Knowledge-based systems can be broadly classified as CASE-based systems, intelligent tutoring systems, expert systems, hypertext manipulation systems and. Computer-based expert systems (also known as knowledge-based systems) can be constructed by obtaining this knowledge from a human expert and transforming it into a form that a computer may use to solve similar problems.KNOWLEDGE-BASED · PROPOSED SOLUTION · CASE STUDY: THE. Knowledge Based Expert Systems are emerging as an important tool kit for the development of engineering software. These systems provide a means to solve.

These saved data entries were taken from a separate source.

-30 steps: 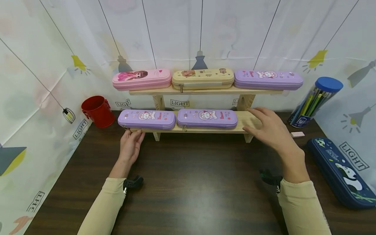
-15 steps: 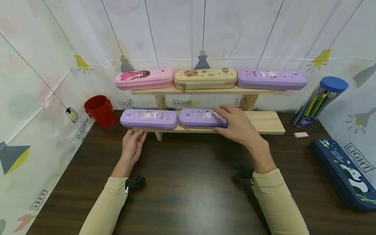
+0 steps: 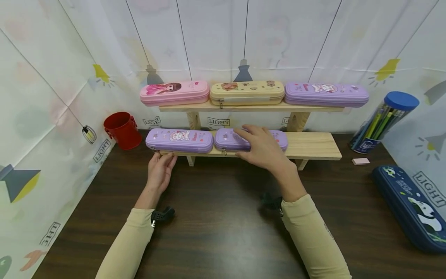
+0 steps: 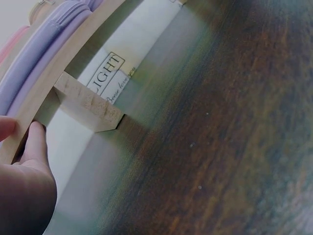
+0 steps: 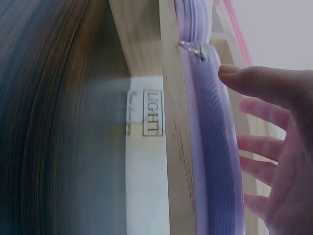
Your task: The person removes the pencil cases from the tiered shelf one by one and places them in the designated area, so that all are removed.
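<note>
My left hand [image 3: 159,172] pinches the front edge of the lower wooden shelf [image 3: 313,146] near its left end, with one finger tucked beneath the board in the left wrist view. Above that hand lies a purple zip pencil case [image 3: 179,140] with a cartoon print. My right hand [image 3: 263,150] spans over the middle of a second purple pencil case [image 3: 278,136], hiding much of its lid. Its thumb and fingers are spread close to the case [image 5: 215,132] in the right wrist view; firm contact cannot be made out. A zip pull [image 5: 195,50] hangs near the thumb.
The upper shelf [image 3: 251,108] bears pink [image 3: 174,93], cream [image 3: 247,93] and purple [image 3: 325,94] pencil cases. A red cup [image 3: 122,131] stands left. On the right are a blue-lidded pencil tub [image 3: 383,122], an eraser [image 3: 360,161] and a navy panda case [image 3: 411,209].
My right hand has moved left from the shelf's bare right end to over the middle of the second purple case. The left hand keeps its hold on the shelf edge.
</note>
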`<state>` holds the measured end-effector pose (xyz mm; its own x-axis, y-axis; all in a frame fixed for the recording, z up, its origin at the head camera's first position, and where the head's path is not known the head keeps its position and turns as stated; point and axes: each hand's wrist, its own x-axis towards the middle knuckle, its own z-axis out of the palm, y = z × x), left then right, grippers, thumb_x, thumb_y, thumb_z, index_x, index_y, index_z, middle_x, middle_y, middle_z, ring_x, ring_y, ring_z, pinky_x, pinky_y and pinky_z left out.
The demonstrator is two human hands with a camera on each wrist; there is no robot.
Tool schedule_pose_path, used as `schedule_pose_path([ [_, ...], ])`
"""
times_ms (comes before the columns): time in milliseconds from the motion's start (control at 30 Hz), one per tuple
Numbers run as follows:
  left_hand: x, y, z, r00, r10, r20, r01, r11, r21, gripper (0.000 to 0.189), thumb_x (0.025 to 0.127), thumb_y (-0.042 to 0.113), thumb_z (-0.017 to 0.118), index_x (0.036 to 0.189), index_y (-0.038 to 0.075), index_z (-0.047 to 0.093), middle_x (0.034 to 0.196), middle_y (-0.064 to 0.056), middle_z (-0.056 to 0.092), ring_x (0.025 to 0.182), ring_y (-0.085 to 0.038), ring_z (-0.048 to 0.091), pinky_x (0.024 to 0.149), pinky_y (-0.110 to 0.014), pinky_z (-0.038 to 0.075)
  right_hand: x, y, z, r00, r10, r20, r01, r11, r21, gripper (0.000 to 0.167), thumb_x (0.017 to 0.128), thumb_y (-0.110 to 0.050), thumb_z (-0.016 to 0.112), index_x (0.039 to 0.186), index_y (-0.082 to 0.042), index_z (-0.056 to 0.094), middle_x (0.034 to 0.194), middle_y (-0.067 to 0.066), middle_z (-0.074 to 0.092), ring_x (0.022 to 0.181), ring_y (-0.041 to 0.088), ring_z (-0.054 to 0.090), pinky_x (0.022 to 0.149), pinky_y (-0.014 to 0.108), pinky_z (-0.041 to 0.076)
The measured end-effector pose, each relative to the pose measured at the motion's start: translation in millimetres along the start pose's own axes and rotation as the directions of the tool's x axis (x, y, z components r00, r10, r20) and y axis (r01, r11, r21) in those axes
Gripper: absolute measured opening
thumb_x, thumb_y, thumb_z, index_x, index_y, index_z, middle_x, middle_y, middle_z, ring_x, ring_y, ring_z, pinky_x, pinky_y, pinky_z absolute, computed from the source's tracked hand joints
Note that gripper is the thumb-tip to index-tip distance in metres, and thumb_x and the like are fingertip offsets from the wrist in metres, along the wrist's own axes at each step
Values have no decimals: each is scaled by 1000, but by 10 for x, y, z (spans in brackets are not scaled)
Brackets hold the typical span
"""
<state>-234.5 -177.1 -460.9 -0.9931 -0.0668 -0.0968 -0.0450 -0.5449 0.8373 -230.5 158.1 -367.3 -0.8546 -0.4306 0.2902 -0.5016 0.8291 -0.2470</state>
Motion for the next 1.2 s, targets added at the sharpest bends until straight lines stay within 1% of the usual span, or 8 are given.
schedule_pose_path([
  [100, 9, -10, 10, 1000, 0, -2, 0, 1000, 8, 29, 102, -1, 47, 128, 10, 44, 136, -3, 53, 121, -9, 60, 108, -24, 48, 31, -25, 30, 1000, 1, 0, -1, 1000, 1, 68, 82, -40, 78, 143, -21, 54, 145, 15, 52, 138, 32, 45, 116, 57, 34],
  [333, 43, -23, 54, 1000, 11, 8, -11, 1000, 5, 32, 102, -2, 46, 133, 8, 42, 139, -5, 51, 124, -11, 58, 108, -25, 48, 95, -118, 68, 999, 41, 9, -41, 999, -27, 71, 83, -42, 77, 146, -25, 49, 151, 15, 46, 137, 39, 45, 119, 61, 30],
  [467, 53, -28, 72, 1000, 9, 9, -9, 1000, 2, 35, 102, -2, 46, 136, 7, 41, 139, -5, 51, 123, -11, 59, 108, -24, 48, 132, -175, 101, 998, 46, 30, -44, 998, -52, 68, 85, -40, 74, 146, -26, 48, 150, 15, 46, 140, 37, 43, 119, 62, 29],
  [533, 59, -29, 79, 1000, 8, 15, -8, 1000, -1, 36, 102, -2, 46, 136, 7, 41, 139, -5, 52, 122, -11, 60, 108, -25, 48, 135, -200, 106, 998, 51, 38, -49, 997, -55, 65, 86, -38, 73, 145, -25, 49, 149, 15, 47, 140, 36, 42, 119, 62, 29],
  [733, 62, -29, 69, 1000, 2, 3, -2, 1000, -15, 34, 102, -2, 48, 134, 7, 42, 138, -6, 53, 121, -11, 60, 107, -25, 49, 95, -257, 86, 997, 43, 59, -40, 998, -57, 59, 86, -30, 71, 142, -24, 54, 143, 13, 53, 136, 35, 43, 112, 62, 35],
  [867, 53, -28, 43, 1000, 0, 0, 0, 1000, -6, 37, 102, -2, 47, 137, 6, 41, 140, -6, 52, 122, -11, 60, 108, -25, 48, 63, -296, 59, 996, 30, 89, -25, 998, -60, 58, 85, -25, 69, 141, -24, 55, 142, 14, 54, 135, 34, 44, 111, 61, 35],
  [1067, 37, -16, 11, 1000, 11, 9, -11, 1000, 7, 37, 102, -2, 47, 138, 6, 40, 140, -6, 52, 124, -11, 59, 108, -25, 48, 18, -355, 31, 996, 13, 85, -8, 999, -49, 56, 82, -27, 73, 137, -23, 59, 134, 14, 58, 130, 35, 48, 109, 57, 37],
  [1200, 20, -8, -10, 1000, 6, 4, -6, 1000, 10, 37, 102, -2, 47, 137, 7, 39, 141, -6, 51, 125, -12, 58, 109, -25, 48, 5, -368, 46, 995, 19, 94, -17, 1000, -21, 59, 81, -28, 74, 138, -24, 57, 132, 15, 56, 123, 38, 53, 106, 58, 39],
])
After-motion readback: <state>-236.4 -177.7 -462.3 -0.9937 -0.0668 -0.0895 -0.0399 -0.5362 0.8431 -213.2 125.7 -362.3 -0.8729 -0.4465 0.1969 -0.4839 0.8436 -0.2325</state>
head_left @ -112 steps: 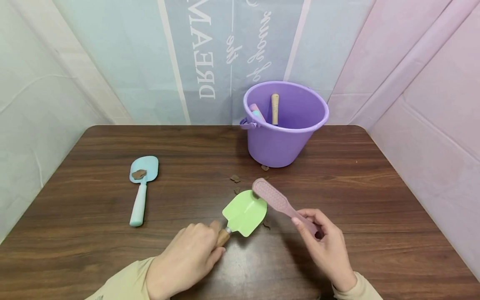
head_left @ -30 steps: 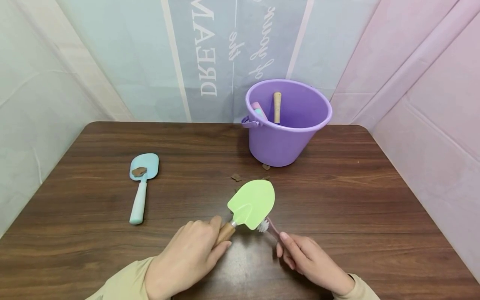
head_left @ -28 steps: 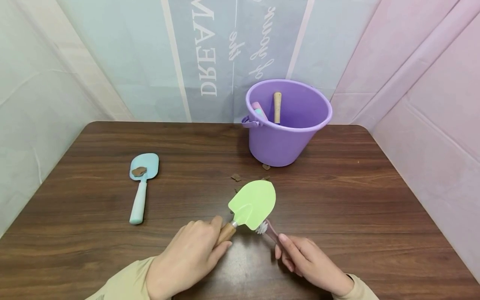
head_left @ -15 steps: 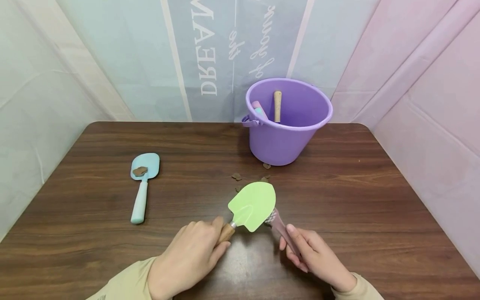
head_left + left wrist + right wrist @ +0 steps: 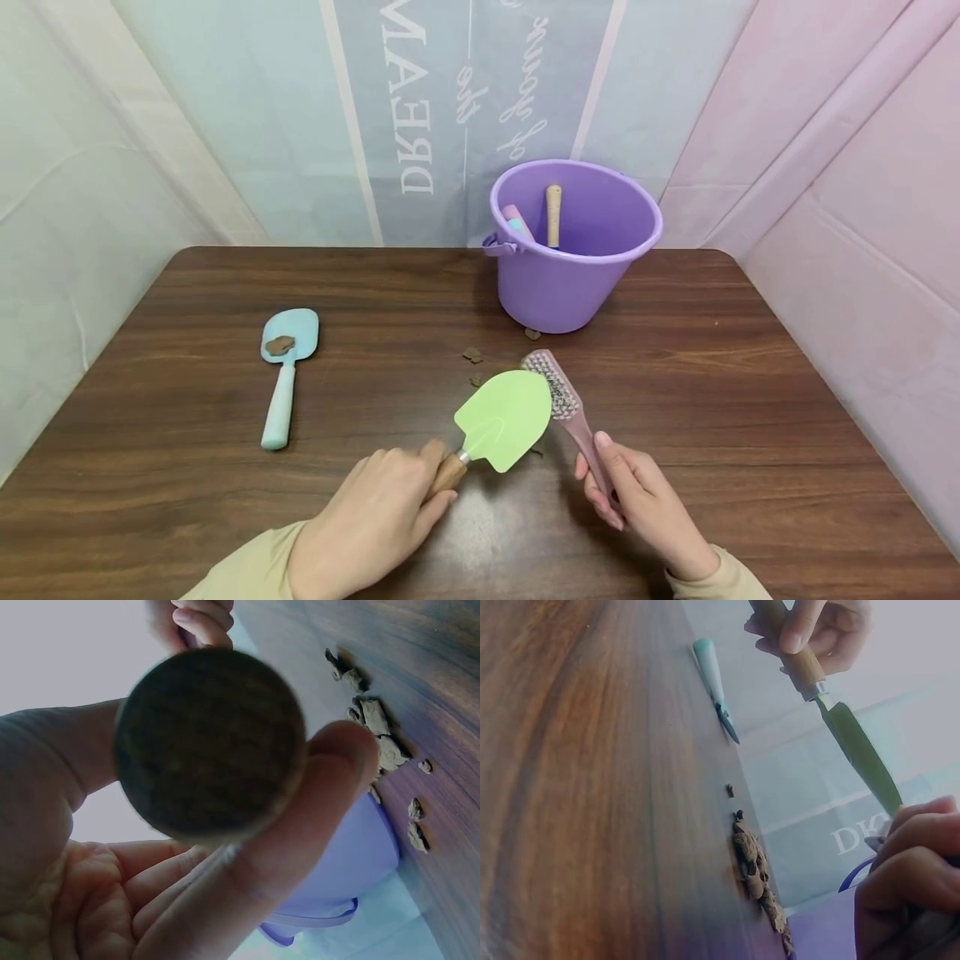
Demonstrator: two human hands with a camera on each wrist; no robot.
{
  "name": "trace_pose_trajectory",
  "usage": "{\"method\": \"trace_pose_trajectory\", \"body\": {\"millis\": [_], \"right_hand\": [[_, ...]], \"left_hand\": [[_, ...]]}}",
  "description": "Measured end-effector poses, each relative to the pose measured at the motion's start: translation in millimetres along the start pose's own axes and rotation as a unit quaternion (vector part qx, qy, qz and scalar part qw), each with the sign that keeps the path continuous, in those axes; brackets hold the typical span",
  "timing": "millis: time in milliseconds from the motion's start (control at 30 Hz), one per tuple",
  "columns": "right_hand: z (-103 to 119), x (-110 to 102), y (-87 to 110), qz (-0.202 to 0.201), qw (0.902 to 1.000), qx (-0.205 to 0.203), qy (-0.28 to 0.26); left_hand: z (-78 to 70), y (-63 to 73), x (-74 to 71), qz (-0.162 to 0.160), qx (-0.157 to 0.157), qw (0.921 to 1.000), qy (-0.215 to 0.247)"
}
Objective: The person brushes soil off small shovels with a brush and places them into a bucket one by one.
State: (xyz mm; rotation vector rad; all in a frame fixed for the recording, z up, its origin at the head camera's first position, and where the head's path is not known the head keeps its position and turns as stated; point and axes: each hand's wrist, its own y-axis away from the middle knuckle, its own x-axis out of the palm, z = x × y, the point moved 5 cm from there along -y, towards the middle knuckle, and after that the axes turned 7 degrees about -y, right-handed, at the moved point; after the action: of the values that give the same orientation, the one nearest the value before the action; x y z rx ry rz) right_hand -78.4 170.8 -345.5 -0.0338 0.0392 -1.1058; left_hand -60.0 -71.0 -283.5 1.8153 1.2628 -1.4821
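Note:
My left hand (image 5: 371, 512) grips the wooden handle of a small garden trowel (image 5: 504, 417) with a light green blade. Its blade is held over the table, tip away from me; in the left wrist view the round handle end (image 5: 210, 742) fills the middle. A pink scrubbing brush (image 5: 558, 387) is held by its handle in my right hand (image 5: 645, 500), thumb on top. The brush's pale bristles face up, with dark bits among them, and its head overlaps the right edge of the blade. Brown crumbs of soil (image 5: 754, 862) lie on the table below.
Behind the hands stands a purple bucket (image 5: 551, 296) with a wooden handle (image 5: 553, 215) and pink and blue handle ends inside. To the left lies a light blue scoop (image 5: 279, 408) carrying a brown lump (image 5: 281, 345). Fabric walls enclose the dark wooden table (image 5: 390, 300).
The brush was over the blade with its back up, then at the blade's lower right edge and partly beneath it. Now it has moved farther up along that edge, bristles up. The trowel has shifted little lately.

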Motion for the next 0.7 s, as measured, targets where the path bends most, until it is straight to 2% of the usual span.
{"method": "trace_pose_trajectory", "body": {"millis": [233, 367, 433, 500, 633, 700], "right_hand": [[1, -3, 0.5, -0.022, 0.9994, -0.021, 0.013], [-4, -1, 0.9, -0.025, 0.9986, 0.0, 0.047], [-7, 3, 1.5, -0.006, 0.9974, 0.017, 0.07], [-9, 8, 2.6, 0.028, 0.9957, 0.025, 0.084], [-11, 19, 5.8, 0.102, 0.9913, 0.026, 0.079], [-11, 22, 6.7, 0.118, 0.9899, 0.026, 0.073]], "left_hand": [[1.5, 2.0, -1.1, -0.01, 0.01, 0.9998, 0.014], [0.7, 1.5, -2.5, -0.014, 0.01, 0.9996, 0.021], [-0.2, 0.6, -3.0, -0.015, 0.01, 0.9995, 0.024], [-0.9, -0.6, -3.1, -0.015, 0.011, 0.9994, 0.03], [-2.2, -2.7, -2.1, -0.015, 0.014, 0.9992, 0.034], [-2.5, -2.9, -1.0, -0.014, 0.015, 0.9993, 0.03]]}}
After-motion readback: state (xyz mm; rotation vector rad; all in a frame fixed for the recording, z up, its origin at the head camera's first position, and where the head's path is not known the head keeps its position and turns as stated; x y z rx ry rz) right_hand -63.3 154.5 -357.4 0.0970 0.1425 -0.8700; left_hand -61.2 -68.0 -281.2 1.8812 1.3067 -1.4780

|Published:||19 January 2017|
|PDF File Size:||28.19 Mb|
|ePub File Size:||31.46 Mb|
A case study involving a multiple alignment expert system prototype called AlexSys is also presented. In this context, complex informatics data management and integration systems are now being introduced to collect, store and curate all this heterogeneous information in ways that will allow its efficient retrieval and exploitation.
These developments are opening up the possibility knowledge based expert systems new large-scale studies, aimed at understanding how genetic information is translated to molecular function, networks and pathways, all the way to physiology and even ecological systems.
Knowledge-based systems - Wikipedia
New challenges Such system-level studies necessitate a combination of experimental, theoretical and computational approaches and a crucial factor for their success will be the efficient exploitation of the multitude of heterogeneous data resources that include genomic sequences, 3D structures, knowledge based expert systems localisations, phenotype and other types of biologically relevant information.
In this context, a major challenge for bioinformaticians in the post-genomic era is clearly the management, validation and analysis of this mass of experimental and predicted data, in order to identify relevant biological patterns and to extract the hidden knowledge [ 2 ].
Significant research efforts are now underway to address these problems. One approach has been data warehousing, where all the relevant databases are stored locally in a knowledge based expert systems format and mined through a uniform interface. SRS [ 3 ] and Entrez [ 4 ] are probably the most widely used database query and navigation systems for the life science community.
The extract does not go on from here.